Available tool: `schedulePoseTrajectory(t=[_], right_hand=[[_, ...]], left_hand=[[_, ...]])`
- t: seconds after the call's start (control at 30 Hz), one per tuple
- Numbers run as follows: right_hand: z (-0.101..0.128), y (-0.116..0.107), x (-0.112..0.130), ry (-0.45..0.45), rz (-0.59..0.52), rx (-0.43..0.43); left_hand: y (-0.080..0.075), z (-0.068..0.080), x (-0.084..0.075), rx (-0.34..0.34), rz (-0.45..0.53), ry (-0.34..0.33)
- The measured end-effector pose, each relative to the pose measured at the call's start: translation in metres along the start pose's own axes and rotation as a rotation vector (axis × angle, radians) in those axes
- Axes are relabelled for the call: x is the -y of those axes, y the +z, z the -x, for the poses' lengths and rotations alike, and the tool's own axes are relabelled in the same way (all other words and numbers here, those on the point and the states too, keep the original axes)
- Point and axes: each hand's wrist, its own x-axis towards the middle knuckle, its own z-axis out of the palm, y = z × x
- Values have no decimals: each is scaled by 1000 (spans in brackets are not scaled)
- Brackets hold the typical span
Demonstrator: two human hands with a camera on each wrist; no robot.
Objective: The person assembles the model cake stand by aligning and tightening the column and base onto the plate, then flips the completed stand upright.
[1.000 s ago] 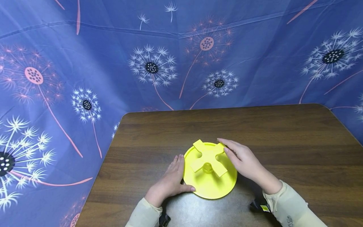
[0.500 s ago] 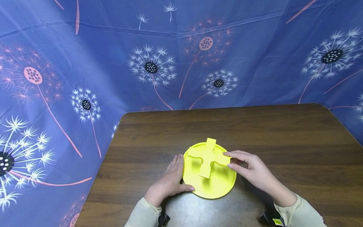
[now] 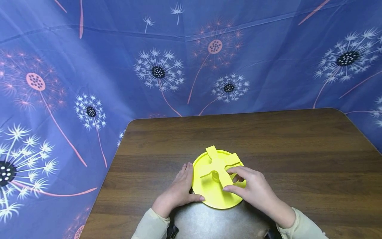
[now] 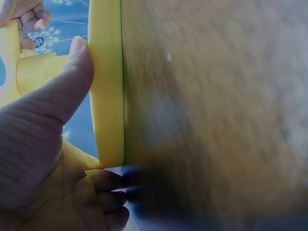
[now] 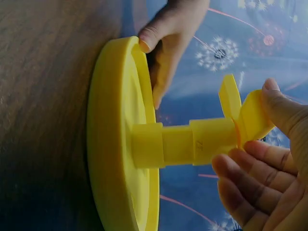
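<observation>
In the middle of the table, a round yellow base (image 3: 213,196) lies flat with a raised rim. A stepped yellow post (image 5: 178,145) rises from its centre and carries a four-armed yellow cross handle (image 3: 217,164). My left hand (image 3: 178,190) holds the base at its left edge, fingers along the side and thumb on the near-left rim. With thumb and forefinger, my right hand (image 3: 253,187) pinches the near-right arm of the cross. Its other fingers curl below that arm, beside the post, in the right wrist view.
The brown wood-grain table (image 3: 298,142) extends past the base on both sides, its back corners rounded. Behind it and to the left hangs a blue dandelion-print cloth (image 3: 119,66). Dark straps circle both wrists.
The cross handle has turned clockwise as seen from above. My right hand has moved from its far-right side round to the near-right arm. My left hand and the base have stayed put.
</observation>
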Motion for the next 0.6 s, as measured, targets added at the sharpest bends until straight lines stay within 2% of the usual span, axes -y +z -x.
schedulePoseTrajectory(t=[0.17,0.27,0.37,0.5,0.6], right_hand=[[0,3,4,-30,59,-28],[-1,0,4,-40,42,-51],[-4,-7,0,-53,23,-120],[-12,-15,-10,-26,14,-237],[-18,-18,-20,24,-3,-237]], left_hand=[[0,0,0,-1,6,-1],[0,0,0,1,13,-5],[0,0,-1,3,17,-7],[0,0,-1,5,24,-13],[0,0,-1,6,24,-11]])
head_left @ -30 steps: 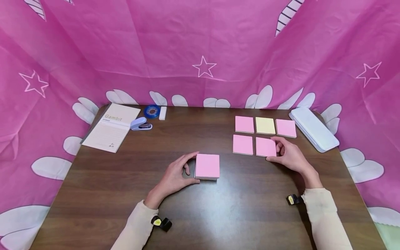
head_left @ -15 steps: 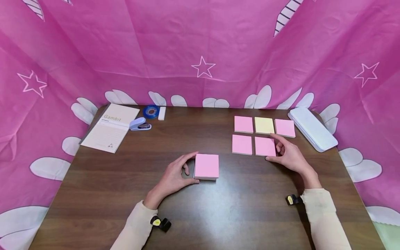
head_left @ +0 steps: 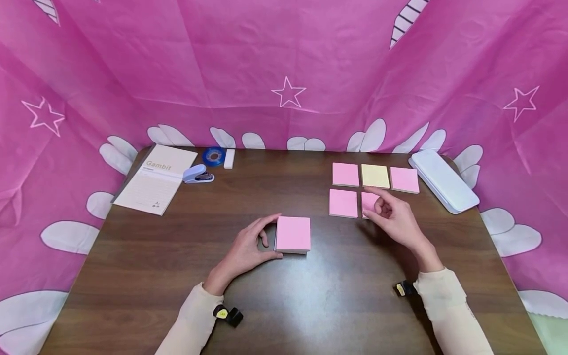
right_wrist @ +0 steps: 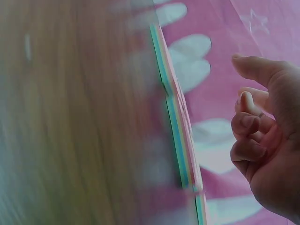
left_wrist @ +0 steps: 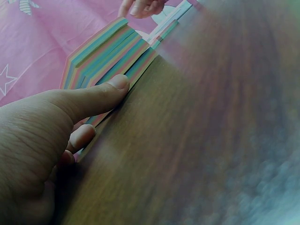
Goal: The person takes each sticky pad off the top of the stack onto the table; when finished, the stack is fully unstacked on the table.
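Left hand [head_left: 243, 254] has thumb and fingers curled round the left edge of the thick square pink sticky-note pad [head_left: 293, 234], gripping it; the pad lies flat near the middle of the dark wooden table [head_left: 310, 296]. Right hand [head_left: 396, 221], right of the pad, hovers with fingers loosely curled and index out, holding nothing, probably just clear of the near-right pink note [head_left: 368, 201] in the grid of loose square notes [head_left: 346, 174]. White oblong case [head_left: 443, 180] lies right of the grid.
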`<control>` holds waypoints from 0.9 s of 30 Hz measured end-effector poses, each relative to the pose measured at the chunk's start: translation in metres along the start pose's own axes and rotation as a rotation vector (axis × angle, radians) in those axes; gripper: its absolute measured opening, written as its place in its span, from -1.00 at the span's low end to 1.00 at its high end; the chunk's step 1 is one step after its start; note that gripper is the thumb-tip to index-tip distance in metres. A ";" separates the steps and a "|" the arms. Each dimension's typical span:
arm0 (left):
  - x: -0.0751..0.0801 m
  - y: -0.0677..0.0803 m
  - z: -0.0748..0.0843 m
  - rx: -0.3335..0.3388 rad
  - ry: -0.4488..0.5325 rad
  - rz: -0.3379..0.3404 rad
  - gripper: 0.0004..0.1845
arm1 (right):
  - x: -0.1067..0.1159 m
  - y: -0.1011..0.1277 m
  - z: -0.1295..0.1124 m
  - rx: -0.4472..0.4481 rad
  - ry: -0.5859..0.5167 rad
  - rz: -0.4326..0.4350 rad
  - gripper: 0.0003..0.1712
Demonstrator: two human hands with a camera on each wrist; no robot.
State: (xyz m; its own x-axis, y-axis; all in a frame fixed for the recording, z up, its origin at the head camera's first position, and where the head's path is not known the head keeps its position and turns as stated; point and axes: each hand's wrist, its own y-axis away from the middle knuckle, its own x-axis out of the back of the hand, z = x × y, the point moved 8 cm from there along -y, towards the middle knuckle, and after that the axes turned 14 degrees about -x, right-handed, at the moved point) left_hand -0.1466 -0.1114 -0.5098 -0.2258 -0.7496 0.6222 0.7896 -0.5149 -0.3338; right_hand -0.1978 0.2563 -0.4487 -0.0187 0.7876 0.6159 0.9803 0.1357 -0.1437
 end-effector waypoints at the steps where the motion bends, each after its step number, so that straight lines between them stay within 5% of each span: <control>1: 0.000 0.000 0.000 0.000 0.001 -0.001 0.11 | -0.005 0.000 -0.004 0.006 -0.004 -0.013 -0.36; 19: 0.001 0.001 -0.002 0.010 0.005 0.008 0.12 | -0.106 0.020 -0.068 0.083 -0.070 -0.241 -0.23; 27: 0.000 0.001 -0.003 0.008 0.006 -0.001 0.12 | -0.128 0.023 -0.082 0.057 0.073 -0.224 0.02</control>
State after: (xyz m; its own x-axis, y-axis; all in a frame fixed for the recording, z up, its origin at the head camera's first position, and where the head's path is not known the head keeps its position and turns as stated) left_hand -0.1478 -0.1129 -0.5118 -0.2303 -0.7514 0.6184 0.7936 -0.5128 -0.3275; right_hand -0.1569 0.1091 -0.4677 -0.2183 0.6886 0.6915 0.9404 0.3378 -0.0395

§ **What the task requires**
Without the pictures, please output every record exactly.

§ **Written answer**
Available tool: `schedulePoseTrajectory(t=[_], right_hand=[[_, ...]], left_hand=[[_, ...]])`
- t: seconds after the call's start (control at 30 Hz), one per tuple
- Numbers run as follows: right_hand: z (-0.101..0.128), y (-0.116..0.107), x (-0.112..0.130), ry (-0.45..0.45), rz (-0.59..0.52), rx (-0.43..0.43); left_hand: y (-0.080..0.075), z (-0.068..0.080), x (-0.084..0.075), rx (-0.34..0.34), rz (-0.45..0.53), ry (-0.34..0.33)
- The measured end-effector pose, each relative to the pose measured at the call's start: translation in metres along the start pose's own axes and rotation as a rotation vector (axis × angle, radians) in those axes
- Axes are relabelled for the call: x is the -y of those axes, y the +z, z the -x, for the poses' lengths and rotations alike, and the tool's own axes are relabelled in the same way (all other words and numbers here, those on the point and the states too, keep the original axes)
- Point and axes: each hand's wrist, its own x-axis towards the middle knuckle, its own z-axis out of the palm, y = z × x
- Values have no decimals: each is scaled by 1000 (spans in brackets are not scaled)
- Brackets hold the typical span
Demonstrator: two human hands with a camera on each wrist; no robot.
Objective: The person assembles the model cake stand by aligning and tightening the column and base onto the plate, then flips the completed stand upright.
[1.000 s ago] 
[0.500 s ago] 
[now] 
[now] 
[now] 
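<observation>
In the middle of the table, a round yellow base (image 3: 213,196) lies flat with a raised rim. A stepped yellow post (image 5: 178,145) rises from its centre and carries a four-armed yellow cross handle (image 3: 217,164). My left hand (image 3: 178,190) holds the base at its left edge, fingers along the side and thumb on the near-left rim. With thumb and forefinger, my right hand (image 3: 253,187) pinches the near-right arm of the cross. Its other fingers curl below that arm, beside the post, in the right wrist view.
The brown wood-grain table (image 3: 298,142) extends past the base on both sides, its back corners rounded. Behind it and to the left hangs a blue dandelion-print cloth (image 3: 119,66). Dark straps circle both wrists.
The cross handle has turned clockwise as seen from above. My right hand has moved from its far-right side round to the near-right arm. My left hand and the base have stayed put.
</observation>
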Motion for the next 0.6 s, as measured, targets added at the sharpest bends until straight lines stay within 2% of the usual span, axes -y +z -x.
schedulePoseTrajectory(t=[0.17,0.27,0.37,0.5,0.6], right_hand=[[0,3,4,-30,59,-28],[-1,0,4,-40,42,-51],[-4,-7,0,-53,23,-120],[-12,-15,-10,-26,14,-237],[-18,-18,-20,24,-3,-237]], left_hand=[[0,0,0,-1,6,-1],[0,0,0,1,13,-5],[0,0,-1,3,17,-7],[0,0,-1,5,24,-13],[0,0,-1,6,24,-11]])
head_left @ -30 steps: 
head_left @ -15 steps: 
head_left @ +0 steps: 
right_wrist @ +0 steps: 
left_wrist @ +0 steps: 
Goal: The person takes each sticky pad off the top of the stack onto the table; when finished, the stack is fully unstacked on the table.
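Left hand [head_left: 243, 254] has thumb and fingers curled round the left edge of the thick square pink sticky-note pad [head_left: 293, 234], gripping it; the pad lies flat near the middle of the dark wooden table [head_left: 310, 296]. Right hand [head_left: 396, 221], right of the pad, hovers with fingers loosely curled and index out, holding nothing, probably just clear of the near-right pink note [head_left: 368, 201] in the grid of loose square notes [head_left: 346, 174]. White oblong case [head_left: 443, 180] lies right of the grid.
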`<control>` holds waypoints from 0.9 s of 30 Hz measured end-effector poses, each relative to the pose measured at the chunk's start: translation in metres along the start pose's own axes and rotation as a rotation vector (axis × angle, radians) in those axes; gripper: its absolute measured opening, written as its place in its span, from -1.00 at the span's low end to 1.00 at its high end; the chunk's step 1 is one step after its start; note that gripper is the thumb-tip to index-tip distance in metres. A ";" separates the steps and a "|" the arms. Each dimension's typical span:
arm0 (left):
  - x: -0.0751..0.0801 m
  - y: -0.0677..0.0803 m
  - z: -0.0748..0.0843 m
  - rx: -0.3335..0.3388 rad
  - ry: -0.4488..0.5325 rad
  - rz: -0.3379..0.3404 rad
  - gripper: 0.0004..0.1845
arm1 (right):
  - x: -0.1067..0.1159 m
  - y: -0.1011..0.1277 m
  - z: -0.1295..0.1124 m
  - rx: -0.4472..0.4481 rad
  - ry: -0.5859..0.5167 rad
  - rz: -0.4326..0.4350 rad
  - gripper: 0.0003..0.1712
Demonstrator: two human hands with a camera on each wrist; no robot.
State: (xyz m; its own x-axis, y-axis; all in a frame fixed for the recording, z up, its origin at the head camera's first position, and where the head's path is not known the head keeps its position and turns as stated; point and axes: each hand's wrist, its own y-axis away from the middle knuckle, its own x-axis out of the back of the hand, z = x × y, the point moved 8 cm from there along -y, towards the middle knuckle, and after that the axes turned 14 degrees about -x, right-handed, at the moved point) left_hand -0.1466 -0.1114 -0.5098 -0.2258 -0.7496 0.6222 0.7896 -0.5149 -0.3338; right_hand -0.1978 0.2563 -0.4487 -0.0187 0.7876 0.6159 0.9803 0.1357 -0.1437
 end-effector waypoints at the steps where the motion bends, each after its step number, so that straight lines between them stay within 5% of each span: <control>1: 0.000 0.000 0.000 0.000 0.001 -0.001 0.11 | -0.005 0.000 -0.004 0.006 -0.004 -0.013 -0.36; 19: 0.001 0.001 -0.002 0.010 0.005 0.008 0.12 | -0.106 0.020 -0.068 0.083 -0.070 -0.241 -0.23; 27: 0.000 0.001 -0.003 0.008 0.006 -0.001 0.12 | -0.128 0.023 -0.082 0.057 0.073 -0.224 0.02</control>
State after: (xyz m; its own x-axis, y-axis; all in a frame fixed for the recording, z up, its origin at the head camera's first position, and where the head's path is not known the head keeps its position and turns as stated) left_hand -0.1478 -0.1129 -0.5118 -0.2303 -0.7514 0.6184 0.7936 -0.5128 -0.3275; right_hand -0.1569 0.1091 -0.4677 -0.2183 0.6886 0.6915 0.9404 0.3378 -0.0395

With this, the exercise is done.